Cyber Risk, Financial Stability and the Payments System

I view cyber security as one of the most serious financial stability concerns facing central banks.”
Federal Reserve Bank of Boston President Eric Rosengren, January 30, 2015.

Cyber risk remains at the top of the list of risks to the financial system, and the financial system is well known as the primary target for hackers (see here, here and here). In response, financial institutions expend huge resources on protecting their information systems—by one estimate, well over $100 billion. Yet, the losses may be even larger: a recent European Systemic Risk Board report suggests they could be anywhere from $45 billion to $654 billion annually.

Private sector actions to prevent cyber losses fall short due to a glaring externality: since the damage is likely to spill over to other financial firms and to markets, individual firms cannot reap the full benefits of preventing cyber attacks.
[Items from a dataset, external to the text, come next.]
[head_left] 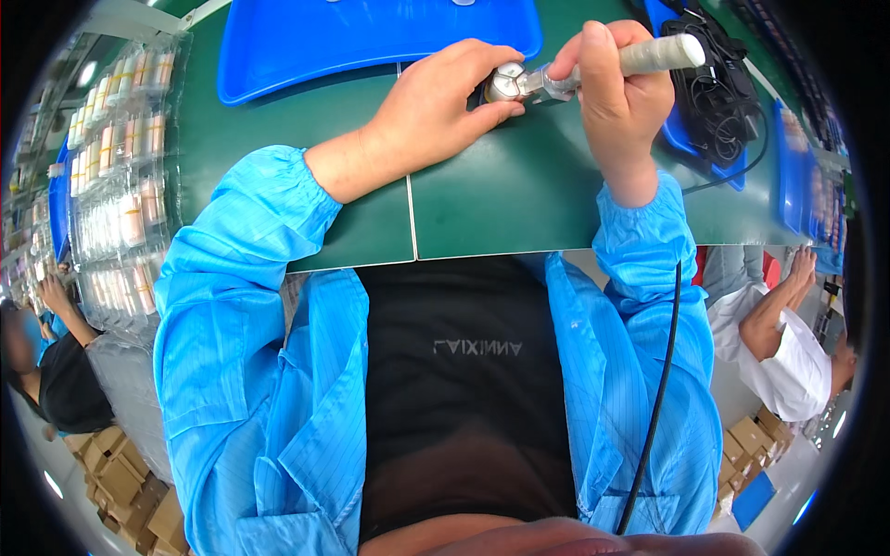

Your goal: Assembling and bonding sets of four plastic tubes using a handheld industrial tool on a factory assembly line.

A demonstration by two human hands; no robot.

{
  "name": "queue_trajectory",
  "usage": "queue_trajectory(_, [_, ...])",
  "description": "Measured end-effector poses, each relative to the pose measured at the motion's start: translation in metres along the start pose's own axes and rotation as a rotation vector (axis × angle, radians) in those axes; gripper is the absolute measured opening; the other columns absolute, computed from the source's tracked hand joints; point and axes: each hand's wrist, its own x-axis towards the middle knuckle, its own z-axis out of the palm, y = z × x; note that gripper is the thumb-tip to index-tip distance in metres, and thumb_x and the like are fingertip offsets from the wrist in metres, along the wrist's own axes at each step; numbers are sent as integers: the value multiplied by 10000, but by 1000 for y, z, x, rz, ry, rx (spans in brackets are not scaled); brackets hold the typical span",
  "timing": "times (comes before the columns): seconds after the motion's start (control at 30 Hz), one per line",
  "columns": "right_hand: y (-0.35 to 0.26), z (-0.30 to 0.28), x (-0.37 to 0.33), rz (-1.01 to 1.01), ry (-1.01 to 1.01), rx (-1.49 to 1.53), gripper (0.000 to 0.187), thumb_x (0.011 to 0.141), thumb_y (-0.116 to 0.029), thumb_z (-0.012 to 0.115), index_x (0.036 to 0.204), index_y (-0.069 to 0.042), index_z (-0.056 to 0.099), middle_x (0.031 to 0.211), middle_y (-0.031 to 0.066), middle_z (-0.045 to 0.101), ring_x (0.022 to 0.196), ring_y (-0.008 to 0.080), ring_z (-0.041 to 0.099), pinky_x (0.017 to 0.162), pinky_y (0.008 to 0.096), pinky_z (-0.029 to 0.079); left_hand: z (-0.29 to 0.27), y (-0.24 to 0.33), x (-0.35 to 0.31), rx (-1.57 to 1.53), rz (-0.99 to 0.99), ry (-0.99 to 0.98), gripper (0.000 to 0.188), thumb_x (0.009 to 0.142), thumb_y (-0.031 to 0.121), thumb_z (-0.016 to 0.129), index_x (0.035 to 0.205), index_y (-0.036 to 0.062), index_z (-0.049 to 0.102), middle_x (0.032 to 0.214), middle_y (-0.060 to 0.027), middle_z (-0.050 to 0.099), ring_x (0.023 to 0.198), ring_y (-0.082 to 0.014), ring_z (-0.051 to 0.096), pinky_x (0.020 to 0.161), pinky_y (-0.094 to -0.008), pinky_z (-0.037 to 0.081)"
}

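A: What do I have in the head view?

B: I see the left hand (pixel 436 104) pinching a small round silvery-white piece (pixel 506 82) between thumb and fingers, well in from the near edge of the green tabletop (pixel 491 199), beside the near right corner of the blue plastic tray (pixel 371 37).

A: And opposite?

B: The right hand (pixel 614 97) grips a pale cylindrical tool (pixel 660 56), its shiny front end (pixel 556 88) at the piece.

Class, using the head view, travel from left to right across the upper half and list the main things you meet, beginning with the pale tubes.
Pale tubes → left grip → round metal part → right grip → black cables → far-right blue tray.
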Motion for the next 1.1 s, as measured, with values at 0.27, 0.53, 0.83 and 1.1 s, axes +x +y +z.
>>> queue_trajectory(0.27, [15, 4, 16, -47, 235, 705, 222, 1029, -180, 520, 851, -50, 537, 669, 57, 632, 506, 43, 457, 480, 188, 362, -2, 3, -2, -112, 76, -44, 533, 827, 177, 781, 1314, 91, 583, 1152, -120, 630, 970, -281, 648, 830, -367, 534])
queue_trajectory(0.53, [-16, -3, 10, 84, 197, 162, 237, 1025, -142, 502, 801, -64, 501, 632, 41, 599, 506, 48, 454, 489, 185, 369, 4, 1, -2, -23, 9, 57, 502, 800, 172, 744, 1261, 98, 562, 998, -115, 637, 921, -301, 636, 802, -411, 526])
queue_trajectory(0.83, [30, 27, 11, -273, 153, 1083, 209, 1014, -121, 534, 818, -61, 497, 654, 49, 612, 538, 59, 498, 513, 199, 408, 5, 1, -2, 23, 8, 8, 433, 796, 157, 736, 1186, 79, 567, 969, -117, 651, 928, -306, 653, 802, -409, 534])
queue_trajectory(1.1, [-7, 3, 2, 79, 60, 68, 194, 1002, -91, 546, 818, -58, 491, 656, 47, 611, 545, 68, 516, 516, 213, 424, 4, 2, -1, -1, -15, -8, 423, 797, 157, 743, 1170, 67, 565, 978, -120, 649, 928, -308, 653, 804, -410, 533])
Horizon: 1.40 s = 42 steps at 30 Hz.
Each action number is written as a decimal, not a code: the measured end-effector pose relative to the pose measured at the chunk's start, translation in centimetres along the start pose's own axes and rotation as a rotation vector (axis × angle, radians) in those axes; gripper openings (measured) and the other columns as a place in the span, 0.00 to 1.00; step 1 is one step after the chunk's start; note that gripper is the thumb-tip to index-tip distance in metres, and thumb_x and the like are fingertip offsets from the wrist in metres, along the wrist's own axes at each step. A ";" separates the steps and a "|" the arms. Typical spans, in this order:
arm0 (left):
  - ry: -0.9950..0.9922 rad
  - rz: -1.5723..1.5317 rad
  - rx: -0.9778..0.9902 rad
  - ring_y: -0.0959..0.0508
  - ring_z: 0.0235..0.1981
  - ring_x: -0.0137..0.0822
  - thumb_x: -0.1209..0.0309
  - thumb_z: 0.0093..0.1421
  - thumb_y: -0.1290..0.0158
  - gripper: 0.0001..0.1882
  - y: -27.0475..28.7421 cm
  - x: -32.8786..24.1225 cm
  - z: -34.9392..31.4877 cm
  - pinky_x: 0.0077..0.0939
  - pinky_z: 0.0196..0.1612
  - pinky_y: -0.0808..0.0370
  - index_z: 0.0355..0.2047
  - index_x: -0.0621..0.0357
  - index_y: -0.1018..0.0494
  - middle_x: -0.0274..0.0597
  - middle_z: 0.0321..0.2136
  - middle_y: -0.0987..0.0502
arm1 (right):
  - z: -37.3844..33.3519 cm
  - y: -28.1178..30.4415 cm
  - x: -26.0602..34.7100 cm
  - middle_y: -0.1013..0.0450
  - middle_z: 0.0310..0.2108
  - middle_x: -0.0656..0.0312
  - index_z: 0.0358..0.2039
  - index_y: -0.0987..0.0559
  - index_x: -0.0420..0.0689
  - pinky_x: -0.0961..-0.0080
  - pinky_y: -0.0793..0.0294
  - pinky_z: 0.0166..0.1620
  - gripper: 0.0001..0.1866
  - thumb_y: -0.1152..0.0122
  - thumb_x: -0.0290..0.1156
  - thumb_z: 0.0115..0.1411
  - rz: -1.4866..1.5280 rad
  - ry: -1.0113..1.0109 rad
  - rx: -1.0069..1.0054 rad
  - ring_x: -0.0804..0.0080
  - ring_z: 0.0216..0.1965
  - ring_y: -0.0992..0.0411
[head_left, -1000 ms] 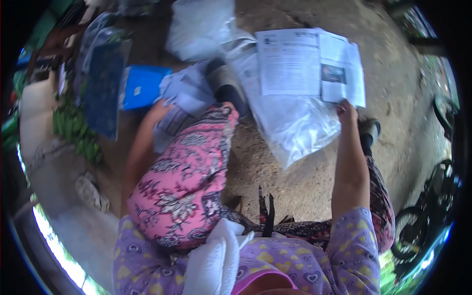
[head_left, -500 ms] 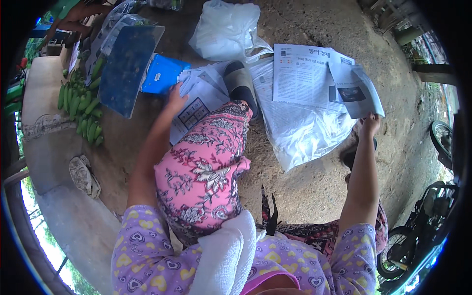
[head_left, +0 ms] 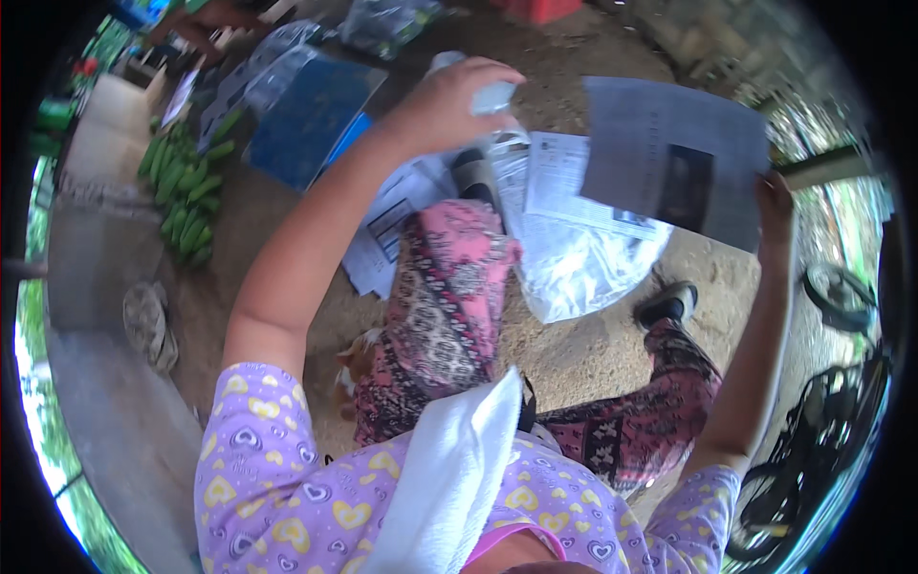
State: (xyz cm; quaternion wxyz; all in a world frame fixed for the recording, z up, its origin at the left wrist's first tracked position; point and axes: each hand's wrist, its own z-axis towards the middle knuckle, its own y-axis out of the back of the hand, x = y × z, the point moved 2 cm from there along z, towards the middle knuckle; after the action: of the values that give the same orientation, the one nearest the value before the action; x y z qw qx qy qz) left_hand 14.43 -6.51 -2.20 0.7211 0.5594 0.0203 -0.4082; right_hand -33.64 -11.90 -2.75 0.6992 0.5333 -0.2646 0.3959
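My right hand [head_left: 775, 206] is closed on the edge of a printed newspaper sheet [head_left: 622, 158], which hangs raised in front of me. Reaching far forward, my left hand [head_left: 454, 105] has its fingers curved and apart, a short way left of that sheet. A white plastic bag [head_left: 493, 98] shows in the gap between its thumb and fingers; I see no grip on it. More newspaper [head_left: 555, 177] lies on a clear plastic bag [head_left: 583, 277] on the ground. Under my left forearm, a blue object [head_left: 350, 136] is mostly hidden, near loose printed papers [head_left: 371, 263].
A dark blue board [head_left: 311, 120] lies left of the papers, with green bananas [head_left: 184, 196] beyond it. An orange and white animal [head_left: 356, 368] is partly hidden by my leg. Motorbikes [head_left: 808, 459] stand at right. A red object [head_left: 540, 8] shows at the far edge.
My left hand has left the blue object and moved forward and right, its fingers spreading. My right hand has lifted the newspaper sheet off the stack, outward and up.
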 end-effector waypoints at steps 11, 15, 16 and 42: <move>-0.265 -0.023 0.010 0.42 0.62 0.55 0.72 0.52 0.45 0.40 -10.5 -17.5 5.7 0.38 0.60 0.38 0.64 0.58 0.49 0.58 0.60 0.44 | -6.4 -3.0 8.7 0.25 0.36 0.57 0.41 0.26 0.39 0.78 0.25 0.37 0.13 0.45 0.35 0.62 0.940 -0.269 -0.006 0.73 0.35 0.25; 0.198 -0.498 0.072 0.30 0.53 0.48 0.67 0.63 0.56 0.22 -10.9 -16.8 6.4 0.31 0.53 0.33 0.54 0.67 0.37 0.57 0.50 0.30 | -7.7 -3.8 9.9 0.25 0.43 0.54 0.46 0.28 0.37 0.73 0.24 0.40 0.19 0.47 0.39 0.63 1.057 -0.427 0.102 0.69 0.42 0.25; 0.303 -0.482 0.123 0.28 0.49 0.41 0.64 0.66 0.59 0.20 -11.9 -15.3 6.2 0.29 0.50 0.33 0.50 0.66 0.33 0.49 0.48 0.28 | -8.2 -4.5 10.3 0.25 0.43 0.55 0.47 0.28 0.37 0.73 0.24 0.40 0.20 0.46 0.40 0.63 0.928 -0.383 0.140 0.70 0.43 0.26; 0.332 -1.123 0.093 0.32 0.54 0.33 0.71 0.65 0.53 0.33 -9.3 -16.5 5.6 0.26 0.55 0.32 0.64 0.68 0.56 0.49 0.56 0.37 | -7.0 -9.0 12.1 0.25 0.36 0.59 0.44 0.25 0.35 0.81 0.29 0.42 0.22 0.31 0.34 0.53 0.816 -0.264 0.218 0.77 0.36 0.28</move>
State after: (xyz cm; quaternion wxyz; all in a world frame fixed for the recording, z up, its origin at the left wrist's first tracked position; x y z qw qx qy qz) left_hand -4.69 -2.16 0.55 0.3564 0.5505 0.4083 -0.6350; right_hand -19.86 -2.94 -0.03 0.3853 0.5018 -0.4971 0.5939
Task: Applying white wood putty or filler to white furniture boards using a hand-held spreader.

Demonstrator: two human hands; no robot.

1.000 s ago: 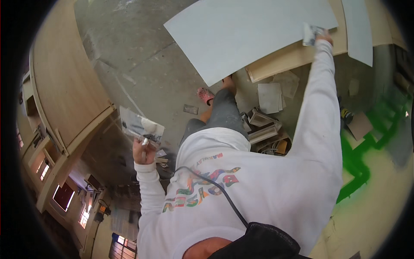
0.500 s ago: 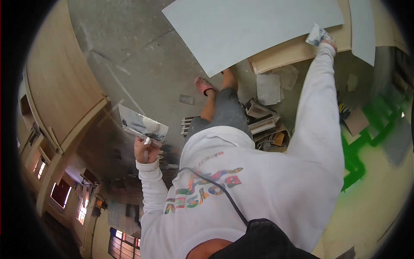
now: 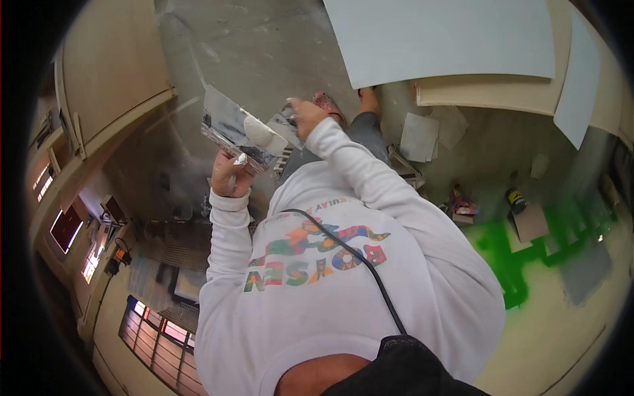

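Note:
My left hand (image 3: 230, 179) is closed under the edge of a flat, smeared putty board (image 3: 224, 113). A mound of white putty (image 3: 261, 134) lies on that board, and a white dab sticks to my thumb. In my right hand (image 3: 308, 117) is a putty knife (image 3: 285, 124), its wide blade smeared grey and white. The blade is right beside the putty, at the board's right side; whether it touches the putty I cannot tell.
A large pale panel (image 3: 449, 43) lies at the far right over a cream board (image 3: 485, 92), with a narrow pale strip (image 3: 578, 82) alongside. Paper sheets (image 3: 419, 137) and a yellow-black can (image 3: 516, 199) are on the floor. A wooden panel (image 3: 112, 79) stands at the left.
My right hand has swung from the pale panel's edge at the right over to the putty board, still with the putty knife. My left hand and the board have risen slightly in the picture.

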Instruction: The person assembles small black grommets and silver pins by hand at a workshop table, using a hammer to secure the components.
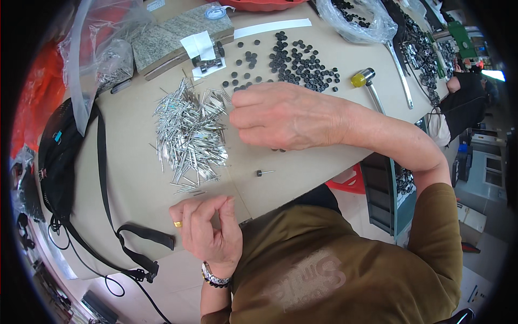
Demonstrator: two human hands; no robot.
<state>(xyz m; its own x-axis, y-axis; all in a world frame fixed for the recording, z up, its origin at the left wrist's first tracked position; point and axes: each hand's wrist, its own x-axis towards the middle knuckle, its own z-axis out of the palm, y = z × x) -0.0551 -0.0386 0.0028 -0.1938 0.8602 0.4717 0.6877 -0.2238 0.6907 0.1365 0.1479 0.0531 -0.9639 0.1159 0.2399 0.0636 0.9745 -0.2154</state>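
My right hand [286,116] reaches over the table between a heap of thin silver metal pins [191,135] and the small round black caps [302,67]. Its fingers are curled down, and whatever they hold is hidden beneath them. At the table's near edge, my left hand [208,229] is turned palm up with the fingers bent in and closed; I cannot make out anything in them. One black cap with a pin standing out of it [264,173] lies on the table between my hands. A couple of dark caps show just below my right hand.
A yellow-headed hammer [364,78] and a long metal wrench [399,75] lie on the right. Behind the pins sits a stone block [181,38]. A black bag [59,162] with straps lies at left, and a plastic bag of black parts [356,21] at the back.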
And, because the financial system is a network of connections, the failure of an individual institution will almost surely have a negative impact on others. As a result, cyber risk threatens financial stability. (Healey, Mosser, Rosen and Wortman provide a framework for thinking about this linkage.)

To learn about the spillovers from one entity to others, and to get a sense of the financial stability risks associated with cyber fragility, we need to understand the financial system in some detail. Unfortunately, financial networks are highly complex and vary significantly across markets and functions. They also evolve meaningfully over time. On top of these enormous challenges, assessing network vulnerabilities frequently requires institution- or transactions-level information that is normally not publicly available.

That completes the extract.